Personal information
- Full name: Jeremy Harkins
- Place of birth: United States
- Position: Midfielder

College career
- Years: Team / Apps / (Gls)
- 1995–1999: Butler Bulldogs

Senior career*
- Years: Team / Apps / (Gls)
- 1996–1997: Detroit Dynamite
- 1998–1999: Mid-Michigan Bucks / 2 / (1)
- 1999: Cincinnati Riverhawks / 2 / (0)
- 2004–2005: Windsor Border Stars

Managerial career
- 2023: Oakland Golden Grizzlies (women's assistant)

= Jeremy Harkins =

American soccer player

Jeremy Harkins is an American former soccer player who played in the USISL Premier League, USL A-League, and the Canadian Professional Soccer League.

== Playing career ==
Harkins began his career in 1996 with Detroit Dynamite of the USISL Premier League. During his two-year tenure he reached the playoffs in both seasons. In 1998, he signed with division rivals the Mid-Michigan Bucks, where he appeared in two matches and recorded one goal. In 1999, he signed with Cincinnati Riverhawks of the USL A-League. He featured in two matches for the Riverhawks. On January 25, 2004, he signed with newly formed Windsor Border Stars of the Canadian Professional Soccer League. In his debut season with Windsor he helped the club claim the Open Canada Cup.

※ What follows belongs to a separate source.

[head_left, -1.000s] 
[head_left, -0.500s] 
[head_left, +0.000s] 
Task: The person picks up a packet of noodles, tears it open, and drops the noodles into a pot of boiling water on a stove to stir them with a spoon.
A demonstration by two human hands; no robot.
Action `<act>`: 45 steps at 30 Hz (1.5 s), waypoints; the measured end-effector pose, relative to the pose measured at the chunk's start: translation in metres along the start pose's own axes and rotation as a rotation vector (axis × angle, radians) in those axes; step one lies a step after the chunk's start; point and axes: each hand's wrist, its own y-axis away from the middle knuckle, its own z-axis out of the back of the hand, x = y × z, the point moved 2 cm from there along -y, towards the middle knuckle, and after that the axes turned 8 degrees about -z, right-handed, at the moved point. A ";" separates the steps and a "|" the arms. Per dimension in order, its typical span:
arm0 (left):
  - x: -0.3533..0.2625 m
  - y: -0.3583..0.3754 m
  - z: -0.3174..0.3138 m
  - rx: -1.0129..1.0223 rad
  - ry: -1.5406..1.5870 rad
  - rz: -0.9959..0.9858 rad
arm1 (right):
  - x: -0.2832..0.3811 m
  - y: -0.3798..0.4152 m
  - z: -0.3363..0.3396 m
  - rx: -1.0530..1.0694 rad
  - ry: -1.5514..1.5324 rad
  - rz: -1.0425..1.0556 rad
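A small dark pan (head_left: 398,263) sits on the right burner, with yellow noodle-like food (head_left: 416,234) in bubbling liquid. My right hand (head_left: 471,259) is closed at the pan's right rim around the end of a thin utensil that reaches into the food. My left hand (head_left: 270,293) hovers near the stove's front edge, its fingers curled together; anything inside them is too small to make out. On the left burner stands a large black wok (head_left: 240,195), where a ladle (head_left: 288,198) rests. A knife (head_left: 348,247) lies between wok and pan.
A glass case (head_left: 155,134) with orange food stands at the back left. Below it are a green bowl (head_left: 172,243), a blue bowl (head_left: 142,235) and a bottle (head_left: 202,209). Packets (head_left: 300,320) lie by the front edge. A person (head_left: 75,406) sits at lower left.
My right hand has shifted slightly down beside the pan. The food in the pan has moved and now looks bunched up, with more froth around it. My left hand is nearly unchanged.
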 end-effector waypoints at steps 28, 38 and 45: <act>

He also reached the playoffs with Windsor by finishing third in the Western Conference. In the playoffs Windsor faced Toronto Croatia. but were defeated by a score of 5–0. In 2005, he repeated his success with Windsor by defending their Open Canada Cup title. The club once more reached the postseason, but were defeated by Oakville Blue Devils.

== Coaching career ==
Harkins has stayed active in Michigan youth soccer, where he is a coach and co-owner of Nationals Soccer. He has also featured as a coach for the Oakland Golden Grizzlies and for Union FC Macomb in USL League Two and USL W League.